Blow me away. This is an incredible show. They're about 5 songs in now. The drummer already toasted the first snare drum and is on a backup. Gabriel is sounding awesome. Inspirational. Spiritual. Floydesque. Wall of sound. Wow.

Toddly, you missed it!


Ken Bussell
Minister of Music & Administration
Our Place Christian Church

>sent via blackberry

The Listening

So I'm at Berbati's Pan right now waiting for The Listening to start. The bands tonight have been pretty good.

I went to get some pizza earlier tonight and had an encounter with a homeless person named Reginald. My buddy Steve and I spent probably 45 minutes talking to him. We gave him $5 and a slice of pizza. Nothing really in comparison to the devastation in his life. After telling him that we were former addicts, he shared that he was an addict also. He sang us some worship songs. One was "As the Deer" and another that he improvised on the spot.

Street ministry is somewhat surreal. I know this guy has heard the gospel message a hundred times. Homeless people hear it everytime they get a meal at the shelter, or get into a program. Reginald clearly has psychological issues, probably brought on by years of addiction. Maybe some things even deeper. He is a long way from getting off the street. He's done programs, he's been through rehabs. He has resigned himself to his fate.

We tried to give him a little hope. Told him how Jesus had helped us beat our addicitions. We gave him hugs, and he walked away.

Now I'm back in a warm nighclub sipping soda and listening to music. Wierd.


Ken Bussell
Minister of Music & Administration
Our Place Christian Church

>sent via blackberry

This Way

Here's a song I wrote not too long ago. I have a very early post on this blog about it, which I'll copy here again. I didn't know how to post music at the time, so here it is in updated form.

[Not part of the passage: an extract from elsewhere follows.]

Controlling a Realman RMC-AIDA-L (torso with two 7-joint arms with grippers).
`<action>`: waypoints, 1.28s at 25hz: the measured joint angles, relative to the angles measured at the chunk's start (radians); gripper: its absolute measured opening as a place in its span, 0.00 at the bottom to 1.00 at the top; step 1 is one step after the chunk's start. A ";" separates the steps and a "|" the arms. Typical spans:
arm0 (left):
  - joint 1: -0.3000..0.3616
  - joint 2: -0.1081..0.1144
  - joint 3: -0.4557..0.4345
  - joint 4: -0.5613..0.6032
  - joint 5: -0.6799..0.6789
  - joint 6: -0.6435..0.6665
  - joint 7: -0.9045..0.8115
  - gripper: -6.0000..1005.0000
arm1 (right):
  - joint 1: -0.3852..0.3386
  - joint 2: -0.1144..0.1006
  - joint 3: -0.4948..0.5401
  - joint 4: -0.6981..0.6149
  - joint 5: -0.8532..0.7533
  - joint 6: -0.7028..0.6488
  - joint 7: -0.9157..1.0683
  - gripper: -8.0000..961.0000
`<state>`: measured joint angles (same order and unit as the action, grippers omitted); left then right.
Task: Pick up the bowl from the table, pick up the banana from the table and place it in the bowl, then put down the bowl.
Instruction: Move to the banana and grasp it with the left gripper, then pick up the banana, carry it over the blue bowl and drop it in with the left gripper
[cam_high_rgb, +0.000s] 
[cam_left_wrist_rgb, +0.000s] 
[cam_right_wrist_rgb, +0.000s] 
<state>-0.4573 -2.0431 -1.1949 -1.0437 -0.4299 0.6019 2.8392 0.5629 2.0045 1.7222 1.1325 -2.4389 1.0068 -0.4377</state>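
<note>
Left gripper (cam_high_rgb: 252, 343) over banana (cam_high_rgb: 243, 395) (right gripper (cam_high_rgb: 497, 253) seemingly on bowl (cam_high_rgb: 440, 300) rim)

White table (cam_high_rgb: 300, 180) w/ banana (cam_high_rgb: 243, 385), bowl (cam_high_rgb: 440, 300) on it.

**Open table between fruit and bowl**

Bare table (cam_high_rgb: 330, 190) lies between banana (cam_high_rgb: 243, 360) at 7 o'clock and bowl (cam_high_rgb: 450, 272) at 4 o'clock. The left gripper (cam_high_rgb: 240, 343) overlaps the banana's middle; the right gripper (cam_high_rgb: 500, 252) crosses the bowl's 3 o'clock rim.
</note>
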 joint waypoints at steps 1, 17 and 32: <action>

Recently my songwriting has been focusing around ideas of helplessness, doubt, confusion... I've really gotten inspired by some of David's Psalms where he really unloads what he's feeling, crying out to God in frustration. Lamentations is awesome in that way too. And a few months ago I got blown away in my quiet time reading Romans 7. In the 15th verse Paul says "I do not understand what I do". What an amazingly vulnerable thing to say. For goodness sake, this man was an APOSTLE! He was writing the very WORD OF GOD! The Holy Spirit may have been literally speaking into his ear, inspiring his thoughts, directing his pen, revealing divine wisdom to him one on one... and he had the guts to admit "I don't understand myself". And he then labors over his sinfulness, in the end calling himself "a wretched man". I totally get that.

Here I am, broken and ashamed
Its all I can do to turn and call Your name
And every day I turn away and follow after lies
But here You are with open arms and tears are in Your eyes

I don't know why I'm This Way
I can't take another day
Lord I turn to You and pray
Come and wash my sins away

That's how I feel sometimes. That's honest and real for me. Sometimes my choices bring tears to my Savior's eyes. And I can't pretend to understand it all. All I can do is pray.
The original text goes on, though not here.